Sugarboy Strikes Again!
On Sunday, we taught Sunday School like we always do. As usual, Sugarboy Austin was cracking jokes again. This time, I remembered one of his funny remarks. Sarah was telling the story about how Satan tempted Jesus three times. One time Satan took Jesus up to a high mountain and dared Jesus to jump off. Satan said that surely god would send his angels to catch him so that he would not get harmed. Sarah asked the class what Jesus said in response. Austin replied, "God said you're not supposed to commit suicide." Ah ha ha ha! The correct answer was that you're not supposed to test god, but I liked Austin's answer better.

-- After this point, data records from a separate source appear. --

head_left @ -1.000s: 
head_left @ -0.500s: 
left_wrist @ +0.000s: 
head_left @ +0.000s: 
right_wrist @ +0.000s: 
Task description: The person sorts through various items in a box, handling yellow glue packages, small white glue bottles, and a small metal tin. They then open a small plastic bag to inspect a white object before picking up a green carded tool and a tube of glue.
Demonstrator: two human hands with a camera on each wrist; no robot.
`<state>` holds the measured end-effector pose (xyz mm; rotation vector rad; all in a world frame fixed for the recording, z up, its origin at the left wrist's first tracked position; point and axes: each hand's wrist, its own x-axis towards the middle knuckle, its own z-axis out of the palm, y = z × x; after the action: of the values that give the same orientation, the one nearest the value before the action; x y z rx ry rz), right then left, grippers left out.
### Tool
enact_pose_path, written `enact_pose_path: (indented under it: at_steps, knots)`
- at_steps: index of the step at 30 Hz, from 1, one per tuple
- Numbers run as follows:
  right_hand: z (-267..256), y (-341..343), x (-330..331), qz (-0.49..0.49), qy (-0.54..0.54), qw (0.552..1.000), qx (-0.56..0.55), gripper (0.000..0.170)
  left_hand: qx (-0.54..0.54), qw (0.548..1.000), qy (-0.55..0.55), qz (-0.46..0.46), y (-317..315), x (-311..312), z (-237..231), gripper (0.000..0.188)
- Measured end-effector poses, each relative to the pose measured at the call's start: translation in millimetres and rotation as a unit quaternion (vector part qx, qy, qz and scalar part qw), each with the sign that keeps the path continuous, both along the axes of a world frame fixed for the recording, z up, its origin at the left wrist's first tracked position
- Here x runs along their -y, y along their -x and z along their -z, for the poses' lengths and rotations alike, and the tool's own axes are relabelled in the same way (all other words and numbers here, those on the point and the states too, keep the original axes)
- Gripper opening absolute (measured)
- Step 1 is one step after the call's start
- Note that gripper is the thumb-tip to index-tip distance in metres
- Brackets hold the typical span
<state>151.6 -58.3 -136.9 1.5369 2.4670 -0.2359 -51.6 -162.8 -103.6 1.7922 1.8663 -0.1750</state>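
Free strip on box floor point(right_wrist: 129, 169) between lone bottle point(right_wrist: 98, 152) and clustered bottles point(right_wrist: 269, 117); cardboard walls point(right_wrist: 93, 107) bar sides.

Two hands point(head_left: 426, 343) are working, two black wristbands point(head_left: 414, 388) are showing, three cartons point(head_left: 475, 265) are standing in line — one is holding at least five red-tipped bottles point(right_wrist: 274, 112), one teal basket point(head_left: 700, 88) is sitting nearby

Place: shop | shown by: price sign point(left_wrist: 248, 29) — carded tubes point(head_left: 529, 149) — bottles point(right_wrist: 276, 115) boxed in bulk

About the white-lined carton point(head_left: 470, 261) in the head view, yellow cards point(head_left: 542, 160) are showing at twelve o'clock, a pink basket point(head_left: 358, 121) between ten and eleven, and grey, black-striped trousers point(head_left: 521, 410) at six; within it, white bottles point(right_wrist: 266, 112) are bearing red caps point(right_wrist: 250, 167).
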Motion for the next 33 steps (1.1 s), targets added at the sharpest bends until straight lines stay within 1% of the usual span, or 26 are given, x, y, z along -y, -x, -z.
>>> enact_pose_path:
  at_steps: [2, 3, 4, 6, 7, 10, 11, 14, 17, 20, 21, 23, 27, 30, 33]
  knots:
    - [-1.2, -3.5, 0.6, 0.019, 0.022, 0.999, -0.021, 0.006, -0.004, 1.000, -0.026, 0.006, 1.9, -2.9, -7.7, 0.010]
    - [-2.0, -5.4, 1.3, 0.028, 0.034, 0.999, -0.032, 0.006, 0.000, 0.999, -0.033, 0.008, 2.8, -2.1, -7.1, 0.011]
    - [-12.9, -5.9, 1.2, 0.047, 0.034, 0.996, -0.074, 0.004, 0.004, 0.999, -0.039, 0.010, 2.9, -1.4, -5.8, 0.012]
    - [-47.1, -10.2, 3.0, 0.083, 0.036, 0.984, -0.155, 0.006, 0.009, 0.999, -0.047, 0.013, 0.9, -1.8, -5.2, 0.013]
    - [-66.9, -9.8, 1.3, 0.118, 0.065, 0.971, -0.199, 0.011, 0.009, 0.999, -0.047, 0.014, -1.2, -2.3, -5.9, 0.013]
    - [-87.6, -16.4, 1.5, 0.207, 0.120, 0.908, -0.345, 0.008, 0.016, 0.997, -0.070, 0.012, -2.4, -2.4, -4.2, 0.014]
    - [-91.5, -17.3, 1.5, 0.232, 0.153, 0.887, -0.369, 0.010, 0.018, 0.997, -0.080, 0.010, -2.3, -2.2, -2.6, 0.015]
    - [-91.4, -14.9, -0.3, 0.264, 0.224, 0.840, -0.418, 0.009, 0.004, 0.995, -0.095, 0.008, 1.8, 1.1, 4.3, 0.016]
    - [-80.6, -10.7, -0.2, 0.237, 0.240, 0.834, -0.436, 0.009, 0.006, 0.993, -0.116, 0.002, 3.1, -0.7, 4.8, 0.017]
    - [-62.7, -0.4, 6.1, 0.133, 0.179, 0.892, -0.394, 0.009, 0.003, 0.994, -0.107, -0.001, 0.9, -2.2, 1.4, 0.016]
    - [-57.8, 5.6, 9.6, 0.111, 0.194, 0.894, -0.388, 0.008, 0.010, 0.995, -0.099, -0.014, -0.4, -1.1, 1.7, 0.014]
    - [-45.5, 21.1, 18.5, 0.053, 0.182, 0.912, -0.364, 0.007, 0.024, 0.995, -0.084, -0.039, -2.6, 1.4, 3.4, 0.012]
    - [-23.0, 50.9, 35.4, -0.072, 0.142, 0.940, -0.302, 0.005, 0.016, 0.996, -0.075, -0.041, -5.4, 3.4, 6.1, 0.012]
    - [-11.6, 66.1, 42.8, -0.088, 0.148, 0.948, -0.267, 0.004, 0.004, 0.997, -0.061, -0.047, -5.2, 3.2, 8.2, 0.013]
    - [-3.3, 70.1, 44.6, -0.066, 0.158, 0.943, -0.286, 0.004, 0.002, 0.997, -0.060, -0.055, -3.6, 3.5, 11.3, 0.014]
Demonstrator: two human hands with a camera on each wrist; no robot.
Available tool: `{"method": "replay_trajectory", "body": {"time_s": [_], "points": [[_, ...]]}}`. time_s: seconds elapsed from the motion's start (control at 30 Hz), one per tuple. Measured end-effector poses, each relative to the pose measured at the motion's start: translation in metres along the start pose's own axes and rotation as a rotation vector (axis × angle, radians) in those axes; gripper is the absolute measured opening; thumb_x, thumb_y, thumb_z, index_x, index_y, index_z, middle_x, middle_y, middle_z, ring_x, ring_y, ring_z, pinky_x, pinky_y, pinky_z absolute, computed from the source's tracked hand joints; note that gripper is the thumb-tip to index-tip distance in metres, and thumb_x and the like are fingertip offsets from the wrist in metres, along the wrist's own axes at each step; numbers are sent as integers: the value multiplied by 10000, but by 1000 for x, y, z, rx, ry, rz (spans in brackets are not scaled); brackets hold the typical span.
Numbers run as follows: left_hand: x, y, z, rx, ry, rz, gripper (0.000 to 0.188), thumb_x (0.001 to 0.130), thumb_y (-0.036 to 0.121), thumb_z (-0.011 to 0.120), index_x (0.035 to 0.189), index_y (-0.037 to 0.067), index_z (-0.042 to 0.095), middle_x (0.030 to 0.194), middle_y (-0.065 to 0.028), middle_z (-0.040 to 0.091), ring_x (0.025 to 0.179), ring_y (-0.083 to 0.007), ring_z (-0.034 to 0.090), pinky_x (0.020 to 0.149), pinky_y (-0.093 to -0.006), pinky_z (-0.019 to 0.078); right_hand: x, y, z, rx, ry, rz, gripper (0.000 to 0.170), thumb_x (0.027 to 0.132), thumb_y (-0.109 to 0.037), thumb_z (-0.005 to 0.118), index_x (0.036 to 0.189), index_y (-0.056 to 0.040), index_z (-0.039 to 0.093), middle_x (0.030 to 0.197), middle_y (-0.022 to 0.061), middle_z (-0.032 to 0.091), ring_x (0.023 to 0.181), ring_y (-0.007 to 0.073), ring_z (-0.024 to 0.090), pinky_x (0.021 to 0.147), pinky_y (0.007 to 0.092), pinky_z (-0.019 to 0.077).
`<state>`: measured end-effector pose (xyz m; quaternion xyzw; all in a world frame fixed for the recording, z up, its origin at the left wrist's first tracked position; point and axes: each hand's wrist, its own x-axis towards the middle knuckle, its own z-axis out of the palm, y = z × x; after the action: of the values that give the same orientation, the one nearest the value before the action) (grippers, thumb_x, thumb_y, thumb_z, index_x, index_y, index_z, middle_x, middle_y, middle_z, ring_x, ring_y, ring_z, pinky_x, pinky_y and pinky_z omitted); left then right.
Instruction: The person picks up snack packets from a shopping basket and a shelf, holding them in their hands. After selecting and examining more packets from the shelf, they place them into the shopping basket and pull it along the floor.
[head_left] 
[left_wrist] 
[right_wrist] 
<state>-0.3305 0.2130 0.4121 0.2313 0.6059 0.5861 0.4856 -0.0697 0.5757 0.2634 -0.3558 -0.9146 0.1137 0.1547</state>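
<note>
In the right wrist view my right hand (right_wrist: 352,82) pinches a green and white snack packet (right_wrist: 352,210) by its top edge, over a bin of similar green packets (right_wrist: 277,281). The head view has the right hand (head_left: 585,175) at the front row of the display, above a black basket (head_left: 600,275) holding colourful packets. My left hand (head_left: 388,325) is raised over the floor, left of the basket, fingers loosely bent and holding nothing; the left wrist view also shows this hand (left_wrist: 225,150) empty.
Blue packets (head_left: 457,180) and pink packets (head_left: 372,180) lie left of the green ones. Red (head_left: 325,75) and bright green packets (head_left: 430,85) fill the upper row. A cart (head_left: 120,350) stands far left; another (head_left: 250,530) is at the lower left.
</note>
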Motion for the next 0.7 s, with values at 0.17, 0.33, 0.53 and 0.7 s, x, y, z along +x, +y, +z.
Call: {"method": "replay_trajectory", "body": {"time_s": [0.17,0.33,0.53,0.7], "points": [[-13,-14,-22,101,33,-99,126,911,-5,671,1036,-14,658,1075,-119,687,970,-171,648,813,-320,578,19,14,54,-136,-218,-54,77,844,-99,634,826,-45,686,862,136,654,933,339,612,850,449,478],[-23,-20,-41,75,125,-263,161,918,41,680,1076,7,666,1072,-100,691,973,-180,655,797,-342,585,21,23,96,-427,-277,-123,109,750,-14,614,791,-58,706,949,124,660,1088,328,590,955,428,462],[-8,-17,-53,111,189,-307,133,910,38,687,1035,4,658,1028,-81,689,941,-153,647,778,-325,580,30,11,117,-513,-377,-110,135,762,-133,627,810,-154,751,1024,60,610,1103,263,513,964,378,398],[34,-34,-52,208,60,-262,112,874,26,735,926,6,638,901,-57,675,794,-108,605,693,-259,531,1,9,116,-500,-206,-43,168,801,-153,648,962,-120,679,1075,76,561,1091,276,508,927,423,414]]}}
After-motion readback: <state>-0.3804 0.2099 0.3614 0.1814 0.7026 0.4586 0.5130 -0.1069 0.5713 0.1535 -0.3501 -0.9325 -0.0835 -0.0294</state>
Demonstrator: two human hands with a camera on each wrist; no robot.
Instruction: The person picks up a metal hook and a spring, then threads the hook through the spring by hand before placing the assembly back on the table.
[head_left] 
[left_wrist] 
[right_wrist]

Sarah's Mom's Addicted to V-Tech Videogames
We visited Sarah's parents after church. We caught Sarah's mom playing little Mikey's V-Tech videogame system. She was obsessed with getting a perfect score on a 3-year old's gaming system. That cracks me up.
Avoiding a Scam Artist
Sarah's brother told us about a business opportunity. He said that we had to act by this Tuesday to get in on the deal. Fortunately, we discussed the details with him, before he lost all his money. I'm 100% positive that he was introduced to a scam artist. You should never make any rash decisions because of time pressures. You should always discuss and get advice from as many people as possible before making any big decisions. Times like this make me glad I went to law school. At least I learned some stuff to help me avoid making really big mistakes. I was stressing out about it hoping that he wouldn't making any mistakes. I worry a lot.